● Exercise directions: Your job with the data below: print everything from the line that holds "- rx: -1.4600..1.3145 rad" down to the line that holds "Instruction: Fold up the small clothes", ends included, exactly, and nothing else.
BEGIN Records for the task
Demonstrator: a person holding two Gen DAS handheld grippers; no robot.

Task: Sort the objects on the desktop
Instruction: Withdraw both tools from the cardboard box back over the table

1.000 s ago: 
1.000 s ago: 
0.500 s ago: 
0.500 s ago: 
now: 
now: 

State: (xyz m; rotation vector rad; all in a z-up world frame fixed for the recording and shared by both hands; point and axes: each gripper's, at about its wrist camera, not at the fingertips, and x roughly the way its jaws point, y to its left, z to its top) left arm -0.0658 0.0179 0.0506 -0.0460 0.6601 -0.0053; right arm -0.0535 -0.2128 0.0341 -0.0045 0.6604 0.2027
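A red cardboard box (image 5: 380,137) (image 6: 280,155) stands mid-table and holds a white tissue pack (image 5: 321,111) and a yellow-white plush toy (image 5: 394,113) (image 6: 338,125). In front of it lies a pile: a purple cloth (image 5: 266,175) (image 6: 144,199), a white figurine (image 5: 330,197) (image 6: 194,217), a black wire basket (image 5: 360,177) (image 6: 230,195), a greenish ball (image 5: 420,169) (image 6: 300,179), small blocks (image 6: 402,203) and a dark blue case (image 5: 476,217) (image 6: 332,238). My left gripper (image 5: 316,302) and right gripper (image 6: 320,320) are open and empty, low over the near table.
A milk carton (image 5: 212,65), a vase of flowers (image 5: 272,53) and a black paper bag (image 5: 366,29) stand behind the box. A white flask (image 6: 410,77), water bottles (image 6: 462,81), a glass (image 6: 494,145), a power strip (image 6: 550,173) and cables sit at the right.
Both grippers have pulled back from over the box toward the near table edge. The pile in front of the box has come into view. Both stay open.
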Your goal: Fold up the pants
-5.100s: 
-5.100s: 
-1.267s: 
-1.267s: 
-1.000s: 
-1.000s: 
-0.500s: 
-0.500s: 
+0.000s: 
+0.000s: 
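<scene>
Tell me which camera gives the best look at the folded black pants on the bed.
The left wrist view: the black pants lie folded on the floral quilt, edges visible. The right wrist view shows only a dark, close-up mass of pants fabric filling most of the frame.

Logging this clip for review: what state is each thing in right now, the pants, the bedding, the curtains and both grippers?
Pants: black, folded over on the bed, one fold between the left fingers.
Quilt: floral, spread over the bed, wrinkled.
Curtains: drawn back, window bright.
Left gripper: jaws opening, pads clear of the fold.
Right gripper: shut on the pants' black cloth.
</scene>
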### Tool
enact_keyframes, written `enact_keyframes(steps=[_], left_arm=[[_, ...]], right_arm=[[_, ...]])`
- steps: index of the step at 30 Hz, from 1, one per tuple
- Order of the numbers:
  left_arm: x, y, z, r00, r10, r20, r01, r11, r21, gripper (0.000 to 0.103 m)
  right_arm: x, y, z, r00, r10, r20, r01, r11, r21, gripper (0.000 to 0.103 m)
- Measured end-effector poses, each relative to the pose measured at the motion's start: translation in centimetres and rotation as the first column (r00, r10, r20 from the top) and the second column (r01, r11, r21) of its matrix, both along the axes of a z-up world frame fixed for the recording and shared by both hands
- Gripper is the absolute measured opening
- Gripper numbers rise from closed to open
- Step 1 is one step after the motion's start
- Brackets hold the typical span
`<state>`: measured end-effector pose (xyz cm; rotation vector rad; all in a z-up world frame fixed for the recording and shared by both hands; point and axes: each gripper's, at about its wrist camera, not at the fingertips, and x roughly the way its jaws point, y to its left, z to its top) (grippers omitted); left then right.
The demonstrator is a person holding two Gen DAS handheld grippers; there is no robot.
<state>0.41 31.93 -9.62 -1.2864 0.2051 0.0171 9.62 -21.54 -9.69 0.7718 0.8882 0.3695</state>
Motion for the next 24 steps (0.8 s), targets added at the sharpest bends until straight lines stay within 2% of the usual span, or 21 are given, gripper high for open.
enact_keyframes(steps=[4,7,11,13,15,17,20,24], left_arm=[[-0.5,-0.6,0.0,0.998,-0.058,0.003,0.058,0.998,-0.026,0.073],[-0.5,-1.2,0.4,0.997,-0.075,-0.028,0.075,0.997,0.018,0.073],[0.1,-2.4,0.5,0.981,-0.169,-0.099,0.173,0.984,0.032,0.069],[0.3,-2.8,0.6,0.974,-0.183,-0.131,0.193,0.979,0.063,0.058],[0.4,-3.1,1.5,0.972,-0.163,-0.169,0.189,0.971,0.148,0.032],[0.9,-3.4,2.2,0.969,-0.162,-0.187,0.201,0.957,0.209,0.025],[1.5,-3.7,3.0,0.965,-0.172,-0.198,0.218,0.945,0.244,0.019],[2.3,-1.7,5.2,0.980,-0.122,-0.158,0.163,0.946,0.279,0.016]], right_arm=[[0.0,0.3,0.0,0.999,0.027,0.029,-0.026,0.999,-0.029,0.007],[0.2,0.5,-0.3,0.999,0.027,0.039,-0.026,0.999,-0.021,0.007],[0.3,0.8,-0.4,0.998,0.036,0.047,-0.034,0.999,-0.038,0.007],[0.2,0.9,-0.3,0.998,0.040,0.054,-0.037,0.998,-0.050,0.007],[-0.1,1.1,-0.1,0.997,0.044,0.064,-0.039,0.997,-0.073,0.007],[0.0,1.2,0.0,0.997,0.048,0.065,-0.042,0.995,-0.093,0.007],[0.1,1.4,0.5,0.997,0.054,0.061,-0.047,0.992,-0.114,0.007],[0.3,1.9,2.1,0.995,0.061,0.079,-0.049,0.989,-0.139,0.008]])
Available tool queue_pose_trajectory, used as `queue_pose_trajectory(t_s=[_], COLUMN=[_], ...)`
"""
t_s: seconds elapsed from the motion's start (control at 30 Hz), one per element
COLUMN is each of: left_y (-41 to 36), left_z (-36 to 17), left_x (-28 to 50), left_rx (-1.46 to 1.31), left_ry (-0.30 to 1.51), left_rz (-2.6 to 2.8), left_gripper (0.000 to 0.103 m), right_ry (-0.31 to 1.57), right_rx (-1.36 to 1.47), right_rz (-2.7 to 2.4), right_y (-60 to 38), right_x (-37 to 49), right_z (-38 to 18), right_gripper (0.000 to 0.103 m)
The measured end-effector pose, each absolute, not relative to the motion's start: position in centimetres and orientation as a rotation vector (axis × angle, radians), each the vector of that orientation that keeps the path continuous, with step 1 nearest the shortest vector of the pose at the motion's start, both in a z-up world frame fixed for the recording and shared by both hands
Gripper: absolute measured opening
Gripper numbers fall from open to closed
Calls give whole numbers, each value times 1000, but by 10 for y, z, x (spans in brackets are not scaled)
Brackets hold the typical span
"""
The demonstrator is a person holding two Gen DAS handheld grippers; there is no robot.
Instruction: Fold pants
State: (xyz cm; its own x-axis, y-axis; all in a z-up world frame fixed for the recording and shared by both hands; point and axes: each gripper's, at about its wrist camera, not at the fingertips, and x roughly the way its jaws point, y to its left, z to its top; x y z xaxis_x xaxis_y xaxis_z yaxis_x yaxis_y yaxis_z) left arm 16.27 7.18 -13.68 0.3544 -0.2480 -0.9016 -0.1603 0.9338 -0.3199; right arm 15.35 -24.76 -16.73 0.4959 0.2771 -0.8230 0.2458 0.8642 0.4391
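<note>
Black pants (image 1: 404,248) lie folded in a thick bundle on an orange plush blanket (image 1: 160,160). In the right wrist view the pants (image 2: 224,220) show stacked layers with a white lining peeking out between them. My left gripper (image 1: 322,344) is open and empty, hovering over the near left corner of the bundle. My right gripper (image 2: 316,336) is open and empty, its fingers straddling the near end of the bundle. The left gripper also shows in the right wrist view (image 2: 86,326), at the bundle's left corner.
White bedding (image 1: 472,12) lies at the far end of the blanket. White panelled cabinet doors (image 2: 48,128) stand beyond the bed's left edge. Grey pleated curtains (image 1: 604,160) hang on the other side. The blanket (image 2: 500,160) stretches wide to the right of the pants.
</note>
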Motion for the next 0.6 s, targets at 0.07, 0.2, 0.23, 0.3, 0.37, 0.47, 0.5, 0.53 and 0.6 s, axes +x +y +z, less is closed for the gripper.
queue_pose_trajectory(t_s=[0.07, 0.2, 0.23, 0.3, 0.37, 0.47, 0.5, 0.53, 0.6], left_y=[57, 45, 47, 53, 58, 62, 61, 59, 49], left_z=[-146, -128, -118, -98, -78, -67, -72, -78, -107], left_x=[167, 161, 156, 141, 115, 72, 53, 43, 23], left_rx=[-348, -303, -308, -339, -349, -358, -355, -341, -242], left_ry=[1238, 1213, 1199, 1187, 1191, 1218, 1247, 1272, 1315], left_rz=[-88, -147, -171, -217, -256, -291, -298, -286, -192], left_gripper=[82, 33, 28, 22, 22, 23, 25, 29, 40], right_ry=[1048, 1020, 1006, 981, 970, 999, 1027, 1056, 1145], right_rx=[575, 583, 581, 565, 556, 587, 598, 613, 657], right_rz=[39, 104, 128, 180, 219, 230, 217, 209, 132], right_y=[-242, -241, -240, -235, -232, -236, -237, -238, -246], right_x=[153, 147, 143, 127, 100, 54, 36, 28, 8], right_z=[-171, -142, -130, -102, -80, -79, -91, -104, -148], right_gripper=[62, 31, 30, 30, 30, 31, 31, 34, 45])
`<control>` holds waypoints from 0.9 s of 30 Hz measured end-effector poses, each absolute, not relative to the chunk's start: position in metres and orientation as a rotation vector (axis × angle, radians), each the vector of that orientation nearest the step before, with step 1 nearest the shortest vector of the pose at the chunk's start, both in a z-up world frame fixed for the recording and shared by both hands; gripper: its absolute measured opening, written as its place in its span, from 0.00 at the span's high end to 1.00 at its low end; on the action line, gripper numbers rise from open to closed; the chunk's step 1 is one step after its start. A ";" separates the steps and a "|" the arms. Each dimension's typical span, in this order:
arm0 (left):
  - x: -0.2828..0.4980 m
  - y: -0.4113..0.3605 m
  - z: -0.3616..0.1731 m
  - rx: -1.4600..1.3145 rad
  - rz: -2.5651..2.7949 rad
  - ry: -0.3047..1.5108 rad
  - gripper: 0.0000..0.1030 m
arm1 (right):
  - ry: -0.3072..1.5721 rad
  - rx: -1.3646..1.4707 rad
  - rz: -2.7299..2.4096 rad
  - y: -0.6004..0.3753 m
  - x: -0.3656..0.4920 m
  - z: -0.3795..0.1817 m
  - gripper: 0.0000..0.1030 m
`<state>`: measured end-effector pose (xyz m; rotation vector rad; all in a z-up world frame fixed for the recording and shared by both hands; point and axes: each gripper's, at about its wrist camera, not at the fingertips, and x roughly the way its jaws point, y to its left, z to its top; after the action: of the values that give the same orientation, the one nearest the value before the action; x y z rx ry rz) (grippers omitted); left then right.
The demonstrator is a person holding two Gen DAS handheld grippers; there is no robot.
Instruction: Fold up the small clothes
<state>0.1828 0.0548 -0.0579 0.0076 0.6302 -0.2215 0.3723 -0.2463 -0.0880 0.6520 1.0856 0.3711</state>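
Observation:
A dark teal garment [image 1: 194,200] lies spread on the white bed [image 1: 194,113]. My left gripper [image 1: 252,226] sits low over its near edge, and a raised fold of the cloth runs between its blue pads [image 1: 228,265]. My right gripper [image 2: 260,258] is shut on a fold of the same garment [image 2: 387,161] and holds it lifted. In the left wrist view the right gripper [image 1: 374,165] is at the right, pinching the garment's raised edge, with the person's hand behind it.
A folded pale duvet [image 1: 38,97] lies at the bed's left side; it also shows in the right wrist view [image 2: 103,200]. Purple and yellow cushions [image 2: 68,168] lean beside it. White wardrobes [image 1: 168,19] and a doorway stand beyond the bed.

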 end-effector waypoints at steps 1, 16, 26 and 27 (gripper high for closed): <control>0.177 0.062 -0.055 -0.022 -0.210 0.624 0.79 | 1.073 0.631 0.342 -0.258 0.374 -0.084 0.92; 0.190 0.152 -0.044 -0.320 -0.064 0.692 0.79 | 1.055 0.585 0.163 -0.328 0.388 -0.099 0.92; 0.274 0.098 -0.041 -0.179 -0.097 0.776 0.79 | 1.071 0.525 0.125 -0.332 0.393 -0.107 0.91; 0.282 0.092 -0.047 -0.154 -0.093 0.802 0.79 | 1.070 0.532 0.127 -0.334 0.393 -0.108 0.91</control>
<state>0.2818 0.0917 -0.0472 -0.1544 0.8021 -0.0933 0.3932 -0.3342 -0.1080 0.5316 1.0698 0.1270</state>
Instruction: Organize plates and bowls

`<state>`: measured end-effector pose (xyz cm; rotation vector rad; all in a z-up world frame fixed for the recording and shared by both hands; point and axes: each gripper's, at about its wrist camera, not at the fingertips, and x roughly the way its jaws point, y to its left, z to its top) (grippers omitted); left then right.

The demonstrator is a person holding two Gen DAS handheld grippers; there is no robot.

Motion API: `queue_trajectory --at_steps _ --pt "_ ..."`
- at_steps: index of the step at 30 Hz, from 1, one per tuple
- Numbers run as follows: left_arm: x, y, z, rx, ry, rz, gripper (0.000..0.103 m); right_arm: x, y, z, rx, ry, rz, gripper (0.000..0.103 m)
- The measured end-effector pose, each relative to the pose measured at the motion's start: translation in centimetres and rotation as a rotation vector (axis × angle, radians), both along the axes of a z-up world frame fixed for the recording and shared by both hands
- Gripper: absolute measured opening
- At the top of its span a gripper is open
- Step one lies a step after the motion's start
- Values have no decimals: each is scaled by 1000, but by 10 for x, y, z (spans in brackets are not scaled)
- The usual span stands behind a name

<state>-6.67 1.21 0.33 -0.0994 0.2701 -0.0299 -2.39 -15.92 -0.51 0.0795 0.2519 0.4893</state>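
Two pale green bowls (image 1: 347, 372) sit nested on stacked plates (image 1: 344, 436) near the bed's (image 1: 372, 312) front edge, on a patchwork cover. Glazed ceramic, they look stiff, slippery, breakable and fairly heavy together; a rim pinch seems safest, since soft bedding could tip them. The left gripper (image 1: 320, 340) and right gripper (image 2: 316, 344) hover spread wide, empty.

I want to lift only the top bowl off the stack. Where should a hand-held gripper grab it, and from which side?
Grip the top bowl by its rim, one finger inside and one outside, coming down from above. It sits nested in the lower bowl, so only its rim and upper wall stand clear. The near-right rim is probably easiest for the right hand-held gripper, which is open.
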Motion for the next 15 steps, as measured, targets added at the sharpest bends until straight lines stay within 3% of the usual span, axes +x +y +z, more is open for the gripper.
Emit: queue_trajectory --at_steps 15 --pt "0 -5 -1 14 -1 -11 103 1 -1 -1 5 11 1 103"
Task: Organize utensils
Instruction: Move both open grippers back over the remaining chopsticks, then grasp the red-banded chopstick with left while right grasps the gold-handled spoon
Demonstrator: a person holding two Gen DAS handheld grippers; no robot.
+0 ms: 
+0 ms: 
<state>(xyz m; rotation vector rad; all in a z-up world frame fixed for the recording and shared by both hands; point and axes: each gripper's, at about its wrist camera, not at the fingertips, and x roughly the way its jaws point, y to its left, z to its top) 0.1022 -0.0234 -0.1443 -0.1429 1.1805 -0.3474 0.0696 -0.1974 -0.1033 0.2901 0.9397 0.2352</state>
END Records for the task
● Output of the exercise:
  - rx: -1.4600..1.3145 rad
  - rz: -2.5651..2.7949 rad
  - ry: -0.3047..1.5108 rad
  - gripper: 0.0000..0.1030 m
arm1 (right):
  - ry: -0.3072..1.5721 rad
  - rx: -1.3646..1.4707 rad
  - rz: -2.7299..2.4096 rad
  - y: -0.6004..0.3753 m
  - x: -0.3656..0.4920 m
  - z: -0.3795..0.1817 m
  - gripper: 0.0000..0.1030 m
`<state>`: measured end-effector pose (xyz m; rotation vector rad; all in a z-up world frame fixed for the recording and shared by both hands; point and axes: each gripper's, at about its wrist camera, not at the fingertips, and x roughly the way its jaws point, y to its left, z to its top; after the action: of the values that give the same orientation, the one nearest the value before the action; x y z rx ry rz) (grippers omitted); left then right.
The demonstrator is a person holding two Gen DAS handheld grippers; there is no robot.
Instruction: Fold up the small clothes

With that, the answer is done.